A jax implementation of optimal representative sample weighting

Project description

rswjax

A JAX implementation of optimal representative sample weighting, drawing heavily on the original rsw implementation of Barratt, Angeris, and Boyd (rsw).

Thanks to rewriting some core operations in JAX, it is significantly faster than rsw for medium-large datasets, especially those with many columns (ex: 5k+ rows, 20+ columns). For more thoughts on performance, see the section below. In addition, it adds a number of quality of life improvements, like early stopping if bad optimization produces NaNs, warnings for common issues like not including loss functions for every column, and a broader test suite.

Installation

$ pip install rswjax

Usage

rswjax has one main user facing method, rsw, with signature:

"""Optimal representative sample weighting.

    Arguments:
        - df: Pandas dataframe
        - funs: functions to apply to each row of df. Function warns if len(losses) != ncols.
        - losses: list of losses, each one of rswjax.EqualityLoss, rswjax.InequalityLoss, rswjax.LeastSquaresLoss,
            or rswjax.KLLoss.
        - regularizer: One of rswjax.ZeroRegularizer, rswjax.EntropyRegularizer,
            or rswjax.KLRegularizer, rswjax.BooleanRegularizer
        - lam (optional): Regularization hyper-parameter (default=1).
        - kwargs (optional): additional arguments to be sent to solver. For example: verbose=True,
            maxiter=5000, rho=50, eps_rel=1e-5, eps_abs=1e-5.

    Returns:
        - w: Final sample weights.
        - out: Final induced expected values as a list of numpy arrays.
        - sol: Dictionary of final ADMM variables. Can be ignored.
    """

Example usage to fit a weights set to simulated data:

import pandas as pd
import numpy as np
import rswjax

np.random.seed(605)
n = 5000
age = np.random.randint(20, 30, size=n) * 1.
sex = np.random.choice([0., 1.], p=[.4, .6], size=n)
height = np.random.normal(5, 1, size=n)

df = pd.DataFrame({
    "age": age,
    "sex": sex,
    "height": height
})

funs = [
    lambda x: x.age,
    lambda x: x.sex == 0 if not np.isnan(x.sex) else np.nan,
    lambda x: x.height
]
losses = [rswjax.EqualityLoss(25), rswjax.EqualityLoss(.5),
          rswjax.EqualityLoss(5.3)]
regularizer = rswjax.EntropyRegularizer()
w, out, sol = rswjax.rsw(df, funs, losses, regularizer, .01, eps_abs=1e-8, verbose = True)
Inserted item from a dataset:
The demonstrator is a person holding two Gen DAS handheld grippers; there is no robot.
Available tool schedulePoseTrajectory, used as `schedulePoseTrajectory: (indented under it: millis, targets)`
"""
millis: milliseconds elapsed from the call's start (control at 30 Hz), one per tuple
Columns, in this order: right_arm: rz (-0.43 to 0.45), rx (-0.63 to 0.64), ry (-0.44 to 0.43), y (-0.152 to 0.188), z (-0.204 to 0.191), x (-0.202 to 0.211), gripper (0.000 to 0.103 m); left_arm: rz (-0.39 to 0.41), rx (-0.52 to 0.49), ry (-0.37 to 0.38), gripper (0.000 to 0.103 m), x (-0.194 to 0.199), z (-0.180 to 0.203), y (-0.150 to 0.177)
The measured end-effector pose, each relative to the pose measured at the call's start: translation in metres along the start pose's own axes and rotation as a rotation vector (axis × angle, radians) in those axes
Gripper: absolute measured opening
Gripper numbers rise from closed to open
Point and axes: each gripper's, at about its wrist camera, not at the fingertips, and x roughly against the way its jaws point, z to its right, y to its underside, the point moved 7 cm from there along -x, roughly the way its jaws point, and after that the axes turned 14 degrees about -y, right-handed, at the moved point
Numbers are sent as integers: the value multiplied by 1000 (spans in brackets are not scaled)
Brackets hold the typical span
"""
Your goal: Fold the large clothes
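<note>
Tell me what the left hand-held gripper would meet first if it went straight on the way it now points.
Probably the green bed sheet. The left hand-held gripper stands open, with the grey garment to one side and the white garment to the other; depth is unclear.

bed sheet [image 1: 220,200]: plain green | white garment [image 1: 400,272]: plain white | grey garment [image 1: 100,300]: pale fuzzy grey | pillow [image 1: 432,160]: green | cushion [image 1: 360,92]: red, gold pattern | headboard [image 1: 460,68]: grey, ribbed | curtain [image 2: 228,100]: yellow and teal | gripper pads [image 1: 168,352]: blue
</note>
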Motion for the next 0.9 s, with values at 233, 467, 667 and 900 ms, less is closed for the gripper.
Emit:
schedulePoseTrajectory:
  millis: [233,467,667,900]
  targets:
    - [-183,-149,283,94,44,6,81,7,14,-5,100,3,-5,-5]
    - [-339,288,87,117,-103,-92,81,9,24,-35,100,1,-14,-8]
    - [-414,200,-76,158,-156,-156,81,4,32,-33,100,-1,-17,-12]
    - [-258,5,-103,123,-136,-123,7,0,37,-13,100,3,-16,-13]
For more details on how one might use the package to do survey weighting, check out my recent talk, at NYOSP. The talk uses the original rsw, but all ideas should transfer over cleanly.

Performance

rswjax is generally faster than rsw for medium-large datasets, especially those with many columns. As both packages take neglible amounts of time for data ~3k rows or less, rswjax should be superior for many but not all applications. Of course, having to also install JAX will not be worth it in many situations.

Here is a simple scaling test in n (# of rows), with structure similar to the simulated example in /examples:

rsw
n=1,000 - 109 ms ± 8.38 ms per loop (mean ± std. dev. of 7 runs)
n=10,000 - 4.29 s ± 706 ms per loop (mean ± std. dev. of 7 runs)
n=100,000 - 46.4 s ± 3.75 s per loop (mean ± std. dev. of 7 runs)
n=1,000,000 - 3min 13s ± 6.78 s per loop (mean ± std. dev. of 7 runs)

rswjax
n=1,000 - 140 ms ± 10.2 ms per loop (mean ± std. dev. of 7 runs)
n=10,000 - 1.24 s ± 123 ms per loop (mean ± std. dev. of 7 runs)
n=100,000 - 2.71 s ± 235 ms per loop (mean ± std. dev. of 7 runs)
n=1,000,000 - 24.6 s ± 579 ms per loop (mean ± std. dev. of 7 runs)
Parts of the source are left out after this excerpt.